* TASK BRIEF: Word for word, transcribe the data below from the line with "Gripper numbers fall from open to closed" to the line with "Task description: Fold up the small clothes", keeping both of those lines.

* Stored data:
········

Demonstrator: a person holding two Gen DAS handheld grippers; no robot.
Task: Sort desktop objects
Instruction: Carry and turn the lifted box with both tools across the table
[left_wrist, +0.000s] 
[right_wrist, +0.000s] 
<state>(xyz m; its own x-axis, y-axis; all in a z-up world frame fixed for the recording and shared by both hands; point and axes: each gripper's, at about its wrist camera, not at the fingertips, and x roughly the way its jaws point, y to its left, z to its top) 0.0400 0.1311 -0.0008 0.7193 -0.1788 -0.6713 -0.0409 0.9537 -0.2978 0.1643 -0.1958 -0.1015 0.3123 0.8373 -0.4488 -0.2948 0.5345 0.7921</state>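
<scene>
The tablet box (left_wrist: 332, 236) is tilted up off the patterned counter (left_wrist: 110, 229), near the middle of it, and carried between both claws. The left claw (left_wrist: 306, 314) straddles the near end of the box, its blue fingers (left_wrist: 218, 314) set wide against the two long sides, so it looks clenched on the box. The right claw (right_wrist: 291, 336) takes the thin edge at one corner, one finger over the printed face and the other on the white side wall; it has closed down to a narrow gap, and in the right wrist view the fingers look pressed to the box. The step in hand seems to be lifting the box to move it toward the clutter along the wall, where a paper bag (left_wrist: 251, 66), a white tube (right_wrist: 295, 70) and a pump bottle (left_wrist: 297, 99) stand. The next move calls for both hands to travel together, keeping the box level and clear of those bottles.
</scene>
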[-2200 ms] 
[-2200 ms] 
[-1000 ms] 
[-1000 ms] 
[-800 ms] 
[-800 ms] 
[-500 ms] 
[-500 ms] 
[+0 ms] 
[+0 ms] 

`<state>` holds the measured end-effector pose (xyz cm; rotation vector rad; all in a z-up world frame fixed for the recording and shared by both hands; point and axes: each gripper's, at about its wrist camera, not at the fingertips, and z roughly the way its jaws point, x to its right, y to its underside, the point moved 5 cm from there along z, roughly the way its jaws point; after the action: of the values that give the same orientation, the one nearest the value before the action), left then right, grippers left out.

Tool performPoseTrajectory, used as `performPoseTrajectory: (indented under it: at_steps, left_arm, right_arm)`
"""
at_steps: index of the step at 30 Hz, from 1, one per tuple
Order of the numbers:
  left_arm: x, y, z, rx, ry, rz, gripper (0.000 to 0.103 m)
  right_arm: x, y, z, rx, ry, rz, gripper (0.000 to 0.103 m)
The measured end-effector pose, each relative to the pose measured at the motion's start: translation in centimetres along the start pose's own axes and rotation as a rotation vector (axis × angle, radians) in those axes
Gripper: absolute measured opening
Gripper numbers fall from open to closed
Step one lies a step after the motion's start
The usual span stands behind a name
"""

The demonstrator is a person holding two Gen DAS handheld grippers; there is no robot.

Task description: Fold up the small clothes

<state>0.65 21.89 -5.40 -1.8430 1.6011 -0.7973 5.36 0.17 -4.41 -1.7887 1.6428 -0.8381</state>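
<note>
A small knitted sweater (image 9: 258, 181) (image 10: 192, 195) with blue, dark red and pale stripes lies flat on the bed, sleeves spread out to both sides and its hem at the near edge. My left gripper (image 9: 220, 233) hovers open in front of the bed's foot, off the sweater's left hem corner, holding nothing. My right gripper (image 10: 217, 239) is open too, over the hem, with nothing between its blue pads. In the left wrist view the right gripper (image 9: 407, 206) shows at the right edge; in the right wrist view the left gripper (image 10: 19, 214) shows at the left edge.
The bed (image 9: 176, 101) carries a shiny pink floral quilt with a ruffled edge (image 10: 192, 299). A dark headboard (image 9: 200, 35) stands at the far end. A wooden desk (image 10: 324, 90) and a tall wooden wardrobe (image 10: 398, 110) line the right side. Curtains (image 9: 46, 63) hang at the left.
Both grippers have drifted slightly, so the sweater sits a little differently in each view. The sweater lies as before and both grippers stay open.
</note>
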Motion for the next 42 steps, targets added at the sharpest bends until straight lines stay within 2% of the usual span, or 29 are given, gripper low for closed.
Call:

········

* WRITTEN RESPONSE:
Gripper numbers fall from open to closed
Step one lies a step after the motion's start
The usual span stands behind a name
"""

The demonstrator is a person holding two Gen DAS handheld grippers; there is no robot.

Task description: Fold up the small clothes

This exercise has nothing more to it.